Un roman comme un western décalé dans une improbable Belgique, sorte de surréaliste Far-West. Un roman à trois narrateurs, aux chapitres nerveux, au style très visuel pas si éloigné du road-movie. Et tous les topiques du western s’y trouvent : les plaines brûlées, la maison close, le shérif pas net et lâche, l’Indien sauvage et solitaire, la jeune fille au passé tragique, le gang de malfrats, le héros face à l’hostilité ambiante. Et puis tous ces sentiments rentrés de colère et de règlements de comptes qu’exprime bien cet étrange rhinocéros dont, en réalité, on ne fait qu’apercevoir l’ombre violente. Car il y a une vieille histoire là-derrière.
Le héros principal est Gibraltar ; en crise de couple et même existentielle, quittant sa vie au volant d’un corbillard en pleine canicule, il percute cet improbable rhinocéros – peut-être simplement échappé d’un ancien cirque où on le faisait voler en deltaplane: le voilà de retour chez lui à Trois-Plaines (Belgique) après 17 ans d’absence. Or Gibraltar n’est pas le bienvenu au village : trop de choses soulevées. C’est qu’il cherche à revoir son père – Arthur Mac Adam –, ce vieux cinglé, ce Don Quichotte qui avait eu le rêve insensé de faire venir la mer jusque-là, jusqu’au milieu des terres, faire de ce patelin perdu une sorte de station balnéaire, en faisant creuser la fosse à coup de vieilles mines. Et Gibraltar de reprendre ce rêve déglingué : il reconstruit pierre par pierre le phare qui aurait indiqué aux humains un ailleurs possible, une manière de quitter le sol, ne plus avoir peur. Mais la peur n’est pas ce qui touche Gibraltar, il veut seulement comprendre son histoire. Par exemple comment, quand les rêves sont brisés, il n’y a plus qu’à boire jusqu’à l’absurde; ou comment il y a toutes ces amours ratées, ces vies brisées, et l’incendie, et les désastres, et la violence des hommes dans les maïs du diable.
Difficile de passer à côté de ce roman atypique qui gagne puissance à mesure qu’il progresse, et nous prend à la gorge – une sorte de charge de rhinocéros peut-être. Le rapport à la Belgique ? Rien évidemment, sinon cet air de surréalisme amusé et poétique qui permet d’échapper au désespoir.
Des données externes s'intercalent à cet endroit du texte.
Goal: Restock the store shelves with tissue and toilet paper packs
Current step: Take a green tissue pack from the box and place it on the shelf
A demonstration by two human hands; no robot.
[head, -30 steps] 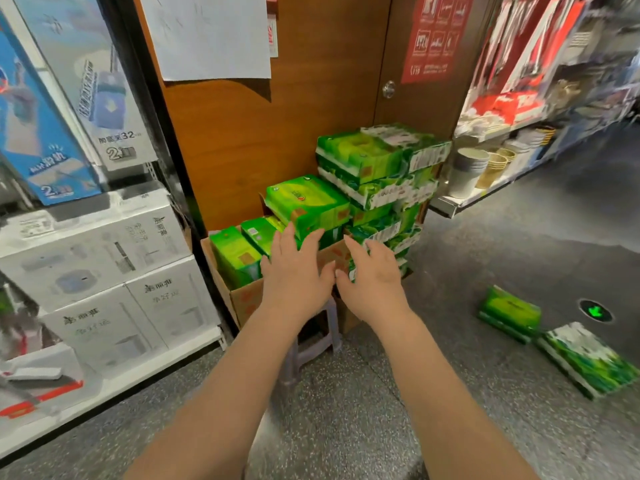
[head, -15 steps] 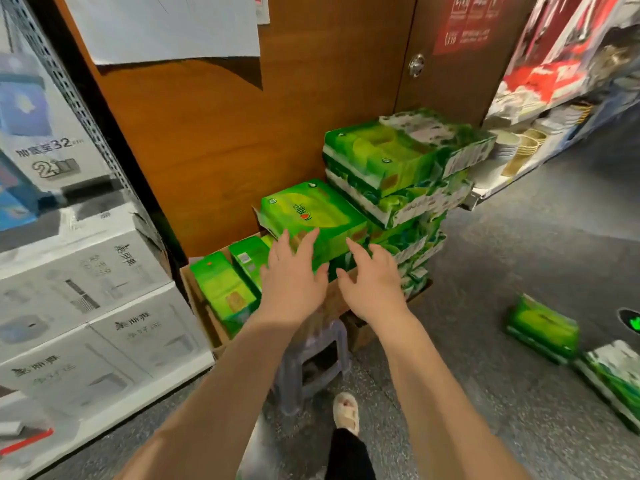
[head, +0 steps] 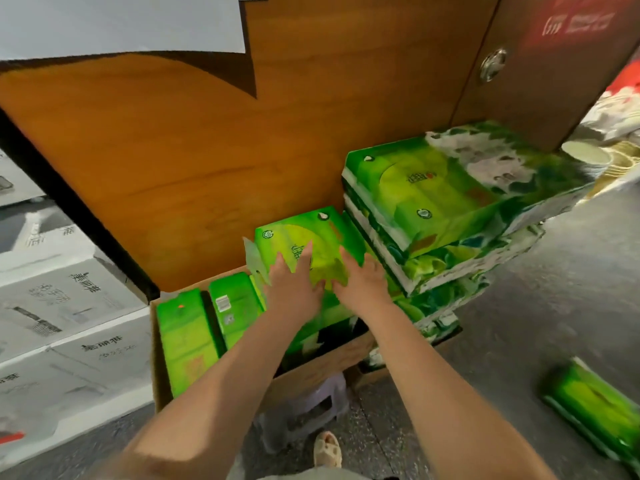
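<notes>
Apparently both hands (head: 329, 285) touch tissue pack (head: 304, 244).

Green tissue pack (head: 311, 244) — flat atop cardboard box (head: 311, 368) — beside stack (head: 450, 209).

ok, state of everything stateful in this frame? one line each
left hand: fingers straight, resting on the top pack
right hand: fingers straight, on the same pack
top pack: lying flat on other packs in the box
cardboard box: open, packs standing on edge inside
stacked packs: piled flat beside the box
floor pack: lying loose on the floor
door: shut
</notes>
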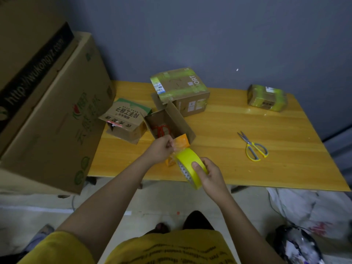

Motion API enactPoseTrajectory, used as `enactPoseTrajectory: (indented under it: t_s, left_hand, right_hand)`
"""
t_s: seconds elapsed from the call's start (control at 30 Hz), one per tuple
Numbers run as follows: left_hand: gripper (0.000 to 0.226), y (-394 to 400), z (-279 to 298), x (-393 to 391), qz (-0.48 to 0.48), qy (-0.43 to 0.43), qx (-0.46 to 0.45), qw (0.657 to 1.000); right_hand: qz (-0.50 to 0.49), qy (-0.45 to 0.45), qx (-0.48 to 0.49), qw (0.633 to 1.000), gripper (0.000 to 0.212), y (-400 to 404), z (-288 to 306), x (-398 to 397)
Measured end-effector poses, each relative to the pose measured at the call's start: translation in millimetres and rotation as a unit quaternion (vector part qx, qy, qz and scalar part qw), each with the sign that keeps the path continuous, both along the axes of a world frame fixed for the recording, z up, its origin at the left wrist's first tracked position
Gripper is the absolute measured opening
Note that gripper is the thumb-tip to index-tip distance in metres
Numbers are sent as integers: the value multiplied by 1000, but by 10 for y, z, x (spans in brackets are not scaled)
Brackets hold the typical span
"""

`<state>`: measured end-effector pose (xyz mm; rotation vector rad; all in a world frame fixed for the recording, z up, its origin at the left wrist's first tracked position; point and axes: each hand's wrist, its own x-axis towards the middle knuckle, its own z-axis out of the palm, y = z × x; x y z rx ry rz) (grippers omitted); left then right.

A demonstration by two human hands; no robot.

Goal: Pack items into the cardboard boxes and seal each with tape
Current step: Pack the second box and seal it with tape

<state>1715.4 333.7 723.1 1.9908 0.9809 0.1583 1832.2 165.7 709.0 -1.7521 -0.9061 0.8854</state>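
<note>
Both hands work above the near edge of the yellow wooden table point(219, 149). Right hand point(210, 175) grips the roll of yellow-green tape point(187, 166), thumb pressed on its outer face and fingers curled behind it. Left hand point(161, 149) pinches the free end of the tape point(180, 142), a short translucent strip drawn up from the roll. Just beyond the hands stands a small open cardboard box point(171, 123), flaps raised, with a red item point(162, 130) inside; its exact kind cannot be told. Left of it, near the table's left edge, a printed carton point(124, 119) lies on its side. Toward the far edge sits a taped box point(181, 90), already sealed with green-yellow tape, and a second taped parcel point(266, 98) rests at the far right corner. Yellow-handled scissors point(253, 147) lie apart, right of centre. A large carton point(53, 115) stands off the table's left side.

Judged stage: tape is being started for the open box, whose flaps are not yet folded down.

Risks: the short free end may fold back and stick to itself or to the fingers if tension slackens; applying tape before the flaps are closed would leave a poor seal; the scissors lie out of easy reach, so cutting needs one hand freed, which could let the strip snap back onto the roll.
</note>
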Motion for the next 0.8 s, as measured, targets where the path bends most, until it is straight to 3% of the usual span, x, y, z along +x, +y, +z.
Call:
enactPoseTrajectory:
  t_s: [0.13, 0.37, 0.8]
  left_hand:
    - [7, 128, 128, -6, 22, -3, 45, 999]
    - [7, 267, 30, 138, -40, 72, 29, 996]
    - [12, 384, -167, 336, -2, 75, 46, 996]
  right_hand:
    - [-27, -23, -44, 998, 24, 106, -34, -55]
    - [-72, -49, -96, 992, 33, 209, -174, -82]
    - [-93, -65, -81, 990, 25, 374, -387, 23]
Dans le cadre des Nuits d’encre, le festival littéraire qui a lieu tout le mois de mars un peu partout en Brabant wallon, et surtout cette deuxième quinzaine, Christophe Ghislain est l’invité de deux soirées : mercredi 27 mars 20h à la librairie Calligrammes à Wavre, et le lendemain 28 mars, 20h aussi, à la bibliothèque publique de Rixensart – l’accès est libre bien sûr.
RESUME / Pour chercher son père, qu’il a quitté dix-sept ans plus tôt et dont il n’a plus de nouvelles, Gibraltar revient à Trois-Plaines, son village natal. Le moins qu’on puisse dire, c’est qu’il n y est pas le bienvenu. Dans ce décor désertique et caniculaire, alors que Gibraltar reconstruit pierre par pierre un phare en ruines érigé par son père au milieu d’un pré, Emma, L’Esquimau et Gibraltar recollent tour à tour les morceaux de leur histoire dans un village où l’étrangeté est reine. Peu à peu, entre les femmes qui pêchent des poissons dans l’herbe des plaines, les cardiaques qu’on ranime à grands coups de sacs de frites surgelées et les rhinocéros qui volent en deltaplane, le passé refait surface. Et l’histoire familiale de Gibraltar prend forme autour de l’absence d’un père un peu fou et des ravages qu’il a commis sur le village. Mais les plus fous ne sont pas toujours ceux qu’on croit…
L’auteur : Christophe Ghislain est né le 22 juin 1978 en Belgique.
Biographie : Après des études de lettres et de philosophie et une formation de réalisateur, il a obtenu en 2005 pour Lost in La Hesbaye le prix du meilleur premier film au Festival international du film indépendant de Bruxelles.
La Colère du rhinocéros est son premier roman, et l’on y reconnaît ses talents pour le cinéma.